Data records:
▬▬▬

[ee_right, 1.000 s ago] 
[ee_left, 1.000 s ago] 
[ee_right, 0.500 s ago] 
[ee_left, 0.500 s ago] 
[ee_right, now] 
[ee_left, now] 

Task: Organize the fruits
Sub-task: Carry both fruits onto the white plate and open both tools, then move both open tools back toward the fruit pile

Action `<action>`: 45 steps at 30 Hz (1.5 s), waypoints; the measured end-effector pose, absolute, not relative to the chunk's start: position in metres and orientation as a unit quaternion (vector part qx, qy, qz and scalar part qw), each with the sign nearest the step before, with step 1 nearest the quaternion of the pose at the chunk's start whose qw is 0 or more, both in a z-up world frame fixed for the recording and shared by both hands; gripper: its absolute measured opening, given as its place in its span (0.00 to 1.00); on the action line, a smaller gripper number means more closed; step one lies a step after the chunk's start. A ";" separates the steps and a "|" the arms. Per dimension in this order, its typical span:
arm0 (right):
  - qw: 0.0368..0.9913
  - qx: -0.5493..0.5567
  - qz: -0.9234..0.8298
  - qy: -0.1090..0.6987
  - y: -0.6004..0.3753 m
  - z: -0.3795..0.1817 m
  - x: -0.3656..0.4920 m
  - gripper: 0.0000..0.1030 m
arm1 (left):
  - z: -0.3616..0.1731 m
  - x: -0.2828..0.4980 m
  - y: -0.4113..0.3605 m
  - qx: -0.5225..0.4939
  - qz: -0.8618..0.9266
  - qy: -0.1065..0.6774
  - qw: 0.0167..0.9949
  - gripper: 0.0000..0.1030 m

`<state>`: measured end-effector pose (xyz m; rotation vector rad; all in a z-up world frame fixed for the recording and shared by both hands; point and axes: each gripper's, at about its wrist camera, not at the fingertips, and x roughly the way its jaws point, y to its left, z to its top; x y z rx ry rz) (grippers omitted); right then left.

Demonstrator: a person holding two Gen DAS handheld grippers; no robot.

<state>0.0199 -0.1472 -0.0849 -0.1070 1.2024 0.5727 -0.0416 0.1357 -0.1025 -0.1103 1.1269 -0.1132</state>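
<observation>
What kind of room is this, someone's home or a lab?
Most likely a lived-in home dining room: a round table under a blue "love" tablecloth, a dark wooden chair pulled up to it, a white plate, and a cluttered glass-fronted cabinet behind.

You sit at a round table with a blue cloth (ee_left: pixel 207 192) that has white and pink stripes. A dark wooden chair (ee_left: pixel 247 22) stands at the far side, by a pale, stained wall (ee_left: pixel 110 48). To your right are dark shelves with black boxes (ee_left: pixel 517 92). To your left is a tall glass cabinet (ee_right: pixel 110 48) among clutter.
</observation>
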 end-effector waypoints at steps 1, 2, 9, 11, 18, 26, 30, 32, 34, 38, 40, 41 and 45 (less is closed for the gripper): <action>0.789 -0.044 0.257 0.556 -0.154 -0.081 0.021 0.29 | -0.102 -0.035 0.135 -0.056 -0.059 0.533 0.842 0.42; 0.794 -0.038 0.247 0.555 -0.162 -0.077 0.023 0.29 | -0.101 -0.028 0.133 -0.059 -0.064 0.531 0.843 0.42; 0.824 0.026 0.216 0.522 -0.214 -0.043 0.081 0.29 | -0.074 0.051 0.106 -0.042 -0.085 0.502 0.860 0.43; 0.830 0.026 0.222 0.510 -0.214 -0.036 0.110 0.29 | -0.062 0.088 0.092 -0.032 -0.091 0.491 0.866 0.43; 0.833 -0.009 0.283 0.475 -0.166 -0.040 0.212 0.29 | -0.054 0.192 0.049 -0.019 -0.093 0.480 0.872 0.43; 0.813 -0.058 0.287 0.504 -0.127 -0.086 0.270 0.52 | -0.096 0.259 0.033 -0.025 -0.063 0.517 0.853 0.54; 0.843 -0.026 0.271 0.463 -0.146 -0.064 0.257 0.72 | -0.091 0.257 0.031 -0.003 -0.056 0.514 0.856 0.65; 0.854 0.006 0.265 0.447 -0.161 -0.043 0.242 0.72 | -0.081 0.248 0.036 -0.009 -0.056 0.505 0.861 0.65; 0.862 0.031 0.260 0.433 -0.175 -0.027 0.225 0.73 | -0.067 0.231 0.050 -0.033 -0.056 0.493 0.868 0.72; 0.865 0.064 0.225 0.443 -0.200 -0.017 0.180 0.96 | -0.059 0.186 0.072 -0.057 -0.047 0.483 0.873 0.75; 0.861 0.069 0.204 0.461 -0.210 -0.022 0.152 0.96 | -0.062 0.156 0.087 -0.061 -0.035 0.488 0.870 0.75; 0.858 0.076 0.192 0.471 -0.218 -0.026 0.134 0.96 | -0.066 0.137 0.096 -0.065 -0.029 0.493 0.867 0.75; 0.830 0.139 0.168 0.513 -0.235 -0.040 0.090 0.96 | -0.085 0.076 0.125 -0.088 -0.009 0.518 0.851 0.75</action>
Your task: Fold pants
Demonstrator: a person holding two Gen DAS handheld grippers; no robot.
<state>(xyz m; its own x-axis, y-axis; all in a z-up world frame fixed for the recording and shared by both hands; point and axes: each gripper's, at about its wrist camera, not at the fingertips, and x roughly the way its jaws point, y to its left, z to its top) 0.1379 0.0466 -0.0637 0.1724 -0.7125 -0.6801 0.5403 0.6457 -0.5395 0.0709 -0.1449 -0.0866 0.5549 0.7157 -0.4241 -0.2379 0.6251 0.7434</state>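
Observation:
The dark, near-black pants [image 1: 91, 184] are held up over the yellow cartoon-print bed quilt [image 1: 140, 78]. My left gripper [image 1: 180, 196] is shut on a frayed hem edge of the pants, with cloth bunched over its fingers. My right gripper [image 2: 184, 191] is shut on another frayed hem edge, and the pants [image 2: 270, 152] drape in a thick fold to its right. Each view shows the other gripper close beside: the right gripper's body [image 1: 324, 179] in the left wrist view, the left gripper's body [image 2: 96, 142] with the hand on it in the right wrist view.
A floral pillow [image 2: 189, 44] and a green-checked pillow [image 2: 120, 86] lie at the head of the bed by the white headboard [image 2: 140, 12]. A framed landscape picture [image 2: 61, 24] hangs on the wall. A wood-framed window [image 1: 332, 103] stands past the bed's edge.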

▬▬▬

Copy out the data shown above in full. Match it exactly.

[ee_right, 1.000 s ago] 
[ee_left, 1.000 s ago] 
[ee_right, 0.500 s ago] 
[ee_left, 0.500 s ago] 
[ee_right, now] 
[ee_left, now] 

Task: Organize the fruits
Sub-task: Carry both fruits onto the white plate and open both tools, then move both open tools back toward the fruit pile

Action `<action>`: 45 steps at 30 Hz (1.5 s), waypoints; the measured end-effector pose, absolute, not relative to the chunk's start: position in metres and orientation as a unit quaternion (vector part qx, qy, qz and scalar part qw), each with the sign nearest the step before, with step 1 nearest the quaternion of the pose at the chunk's start whose qw is 0 or more, both in a z-up world frame fixed for the recording and shared by both hands; gripper: its absolute measured opening, given as its place in its span (0.00 to 1.00); on the action line, a smaller gripper number means more closed; step one lies a step after the chunk's start. A ";" separates the steps and a "|" the arms. Per dimension in this order, its typical span:
arm0 (right):
  - qw: 0.0368..0.9913
  - qx: -0.5493..0.5567
  - qz: -0.9234..0.8298
  - qy: -0.1090..0.6987
  - y: -0.6004..0.3753 m
  - z: -0.3795..0.1817 m
  - x: -0.3656..0.4920 m
  - gripper: 0.0000..0.1030 m
arm1 (left):
  - z: -0.3616..0.1731 m
  - x: -0.2828..0.4980 m
  - y: -0.4113..0.3605 m
  - qx: -0.5225..0.4939
  - qz: -0.8618..0.9266
  - qy: -0.1065..0.6774
  - qw: 0.0167..0.9949
  - gripper: 0.0000..0.1030 m

`<state>`: measured end-effector pose (xyz m; rotation vector rad; all in a z-up world frame fixed for the recording and shared by both hands; point and axes: each gripper's, at about its wrist camera, not at the fingertips, and x roughly the way its jaws point, y to its left, z to its top; x y z rx ry rz) (grippers omitted); right then left.

Demonstrator: a person holding two Gen DAS handheld grippers; no robot.

<state>0.0199 -0.1472 -0.0849 -0.1070 1.2024 0.5727 -0.0416 0.1357 -0.1025 -0.1103 1.1269 -0.1132</state>
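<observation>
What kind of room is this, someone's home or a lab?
Most likely a lived-in home dining room: a round table under a blue "love" tablecloth, a dark wooden chair pulled up to it, a white plate, and a cluttered glass-fronted cabinet behind.

You sit at a round table with a blue cloth (ee_left: pixel 207 192) that has white and pink stripes. A dark wooden chair (ee_left: pixel 247 22) stands at the far side, by a pale, stained wall (ee_left: pixel 110 48). To your right are dark shelves with black boxes (ee_left: pixel 517 92). To your left is a tall glass cabinet (ee_right: pixel 110 48) among clutter.
</observation>
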 end-effector waypoints at steps 1, 2, 9, 11, 18, 26, 30, 32, 34, 38, 40, 41 and 45 (less is closed for the gripper): <action>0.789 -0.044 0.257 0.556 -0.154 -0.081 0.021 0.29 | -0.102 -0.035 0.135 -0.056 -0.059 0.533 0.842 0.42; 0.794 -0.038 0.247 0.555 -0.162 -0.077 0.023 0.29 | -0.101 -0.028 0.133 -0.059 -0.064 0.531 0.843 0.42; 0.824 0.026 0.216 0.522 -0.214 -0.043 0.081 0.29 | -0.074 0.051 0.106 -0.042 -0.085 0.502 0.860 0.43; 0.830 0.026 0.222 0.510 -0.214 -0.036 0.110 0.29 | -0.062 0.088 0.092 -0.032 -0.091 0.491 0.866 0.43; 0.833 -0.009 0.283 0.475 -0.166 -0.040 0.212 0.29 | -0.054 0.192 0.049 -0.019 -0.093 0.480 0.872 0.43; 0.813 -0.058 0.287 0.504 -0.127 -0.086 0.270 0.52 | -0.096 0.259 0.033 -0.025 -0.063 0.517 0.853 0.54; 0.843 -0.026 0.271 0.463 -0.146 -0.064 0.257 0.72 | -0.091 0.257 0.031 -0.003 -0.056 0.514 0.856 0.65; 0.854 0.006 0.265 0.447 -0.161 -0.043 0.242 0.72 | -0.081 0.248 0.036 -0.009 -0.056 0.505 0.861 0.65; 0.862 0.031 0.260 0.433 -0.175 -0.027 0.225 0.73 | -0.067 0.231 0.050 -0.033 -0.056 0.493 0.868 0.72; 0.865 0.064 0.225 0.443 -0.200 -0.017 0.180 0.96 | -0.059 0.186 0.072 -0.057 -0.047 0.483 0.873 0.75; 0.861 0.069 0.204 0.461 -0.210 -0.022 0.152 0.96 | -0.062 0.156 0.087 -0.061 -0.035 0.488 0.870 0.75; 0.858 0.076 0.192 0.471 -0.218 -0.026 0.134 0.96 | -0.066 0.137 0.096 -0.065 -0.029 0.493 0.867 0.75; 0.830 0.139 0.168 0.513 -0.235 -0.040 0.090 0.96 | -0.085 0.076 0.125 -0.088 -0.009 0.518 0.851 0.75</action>
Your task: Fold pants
Demonstrator: a person holding two Gen DAS handheld grippers; no robot.
<state>(xyz m; its own x-axis, y-axis; all in a z-up world frame fixed for the recording and shared by both hands; point and axes: each gripper's, at about its wrist camera, not at the fingertips, and x roughly the way its jaws point, y to its left, z to its top) 0.1379 0.0466 -0.0637 0.1724 -0.7125 -0.6801 0.5403 0.6457 -0.5395 0.0709 -0.1449 -0.0866 0.5549 0.7157 -0.4241 -0.2379 0.6251 0.7434</state>
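Observation:
The dark, near-black pants [image 1: 91, 184] are held up over the yellow cartoon-print bed quilt [image 1: 140, 78]. My left gripper [image 1: 180, 196] is shut on a frayed hem edge of the pants, with cloth bunched over its fingers. My right gripper [image 2: 184, 191] is shut on another frayed hem edge, and the pants [image 2: 270, 152] drape in a thick fold to its right. Each view shows the other gripper close beside: the right gripper's body [image 1: 324, 179] in the left wrist view, the left gripper's body [image 2: 96, 142] with the hand on it in the right wrist view.
A floral pillow [image 2: 189, 44] and a green-checked pillow [image 2: 120, 86] lie at the head of the bed by the white headboard [image 2: 140, 12]. A framed landscape picture [image 2: 61, 24] hangs on the wall. A wood-framed window [image 1: 332, 103] stands past the bed's edge.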

The answer has been written out completely.